With the meal cleared, the three spinster sisters were nibbling and gossiping in the kitchen amid the leftovers and dirty dishes when Hettienne entered from the back ell, dressed for riding, her hat in her hand and her hair woven in a bun, of which all three spinsters instantly approved.

“I’ll be direct,” snapped Margaret Sheehy. Helen and Agnes moved in echelon behind her. In their long brown dresses, they appeared to Hettienne as human approximations of the round-bodied, drab female wigeons bustling on Lake Michigan. “Just what is the meaning of all this, young lady?”

Hettienne bowed her head but could not stop the emotion flooding her. “I love you all so very much,” she whispered, her voice quaking. For all her summers, all the blazing months away from Chicago in the paradise of the Sheehy farm among family, she had been their infallible favorite, the one Sheehy child. She knew her episodes made for a confusing, alarming disappointment.

“I’m so sorry to have caused all this trouble.” She covered her face with her hands.

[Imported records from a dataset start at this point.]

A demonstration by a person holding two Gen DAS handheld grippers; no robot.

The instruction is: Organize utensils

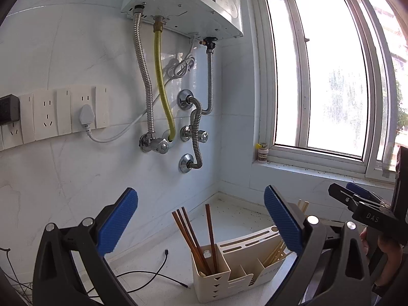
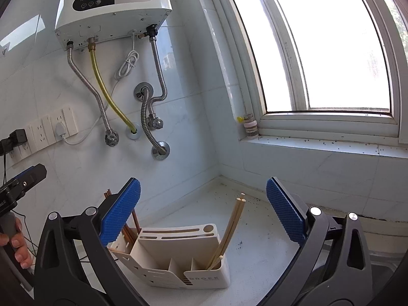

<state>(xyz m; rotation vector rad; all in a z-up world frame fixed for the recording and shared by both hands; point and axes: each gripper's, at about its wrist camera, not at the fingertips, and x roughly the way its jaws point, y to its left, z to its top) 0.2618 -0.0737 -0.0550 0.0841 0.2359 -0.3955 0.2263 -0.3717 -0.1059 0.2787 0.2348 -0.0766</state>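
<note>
A cream utensil holder [image 2: 178, 257] is seen standing on the white countertop [image 2: 255, 242], in the corner where the tiled wall meets the window sill. It is divided into several compartments, with a slotted block at its back.

In the compartment at the holder's left end, a bunch of dark brown chopsticks [image 1: 193, 234] is stood upright, fanned slightly apart. In the compartment at the right end, a few pale wooden chopsticks [image 2: 233, 227] are leaned, their tops tilted toward the window. The middle compartments are seen with nothing in them.

The left gripper [image 1: 201, 219] is held above and in front of the holder with its blue-padded fingers [image 1: 117, 224] spread wide; nothing is gripped between them, and the brown chopsticks are seen through the gap, apart from both pads. The right gripper [image 2: 204, 211] is likewise held with its fingers [image 2: 285, 216] spread wide and nothing clasped; the pale chopsticks are framed between the pads without being touched. In the left wrist view the right gripper is also seen at the right edge, and a hand [image 2: 17, 242] wrapped round the left gripper's handle is caught at the left edge of the right wrist view.

On the wall behind, a white water heater [image 2: 112, 7] is mounted, with metal hoses and a yellow hose hung beneath it. A row of wall sockets [image 1: 58, 112] is fitted to the left, one with a white plug in it. A thin black cable [image 1: 153, 272] is laid on the countertop, left of the holder. A small bottle [image 2: 251, 126] is stood on the sill by the window [image 2: 326, 51].
</note>
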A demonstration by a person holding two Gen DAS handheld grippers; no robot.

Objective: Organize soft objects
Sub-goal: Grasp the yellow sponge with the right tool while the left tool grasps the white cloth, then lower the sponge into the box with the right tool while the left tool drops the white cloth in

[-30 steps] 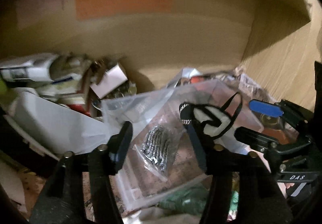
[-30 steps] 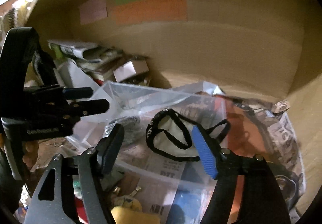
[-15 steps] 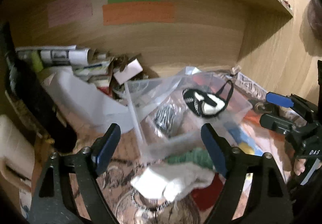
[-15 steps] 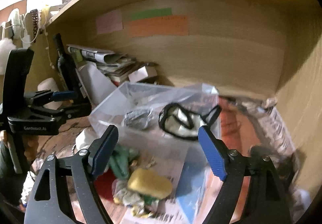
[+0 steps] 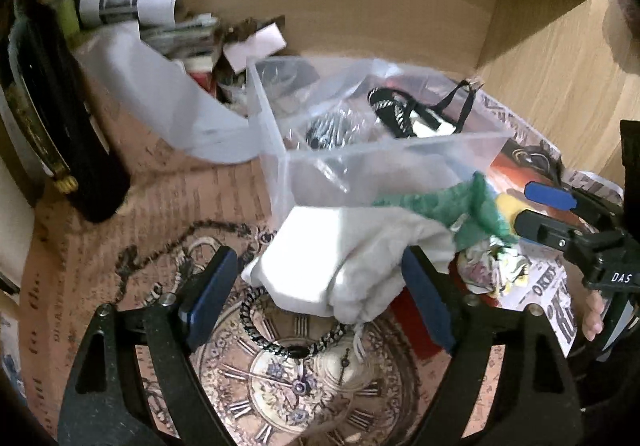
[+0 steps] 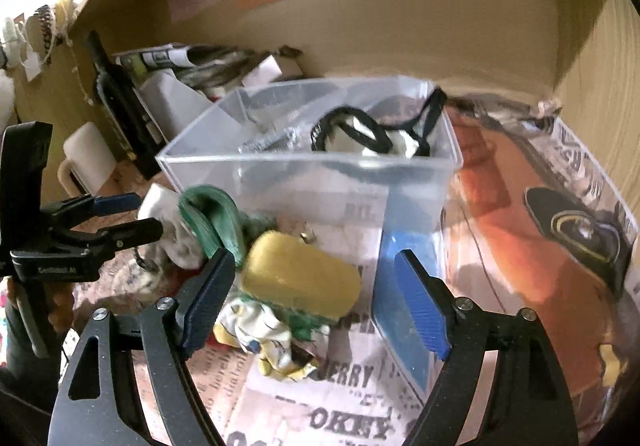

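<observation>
My left gripper (image 5: 318, 298) stands open over a white cloth pouch (image 5: 340, 262) that lies between its fingers; the pads do not press on it. A green cloth (image 5: 448, 201) lies just behind the pouch. My right gripper (image 6: 316, 304) is open above a yellow sponge (image 6: 300, 274) and a crumpled patterned cloth (image 6: 264, 330). Behind both stands a clear plastic bin (image 6: 312, 173) with a black-and-white strapped item (image 6: 368, 133) and a bagged dark item (image 5: 332, 125) inside. Each gripper shows at the edge of the other's view.
A dark bottle (image 5: 60, 125) and a translucent lid (image 5: 160, 97) stand left of the bin, with stacked papers (image 5: 132, 1) behind. A blue flat piece (image 6: 404, 286) lies right of the sponge. A braided bracelet (image 5: 288, 342) lies under the pouch. Wooden shelf walls close the back and right.
Both grippers drew back out of the clear bin and sank toward the pile in front of it. Their jaws widened, and the black-and-white strapped item stayed in the bin.
</observation>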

The kitchen smelled of live yeast, flour, bacon, peppery sausage gravy, and cantaloupe. Hettienne cupped all those soothing smells to her.

Like a flock, the three sisters nestled forward, and their long arms swooped around her shoulders and waist.

She let them lower her hands, and Margaret then lifted Hettienne’s chin. “Oh, dear child. We sisters agree. This staring, this rhyming, the gaps. It is just manifestations of the change.” Her voice dropped to a low whisper. “From girl to woman. Sheehys change hard.”

The spinsters all nodded.

“Agnes, I swear, sent the moon awry,” said Aunt Helen.

Not at all ready for the circle into which she had just been admitted, Hettienne shuddered. “I’m hungry,” she managed. Lightning fast, fried potatoes, sausage, milky coffee, and the remains of a pyramid of melon balls—orange, green, and red—flashed before her. The sisters hovered while she ate.

“Why’s your Uncle James look so dreadful, Hettienne?” Margaret asked.

Because, Hettienne realized, he had been up half the night with her. She recalled awakening in the pit of the night seated on a chair in this kitchen, roasting by the ancient stove which smelled of charred metal. A grill of flickering orange, and there was James kneeling, staring up at her.

James had touched Hettienne’s shoulder. “Everything is fine. You’re waking up. You’ve had an adventure.”

Much worse than an adventure. Fire, and children running. Terrible chaos outside. Was it a dream? Wide awake, she had been striding deep into the wood. Silence outside now, then the mockingbird gargling. Dawn silvered the top of the windows back in the ell. She did not recall a door, no opening, no exiting. Her head felt like a tunnel was blown clean through it. A slick cold clasped her arms. James’s hand steadied her.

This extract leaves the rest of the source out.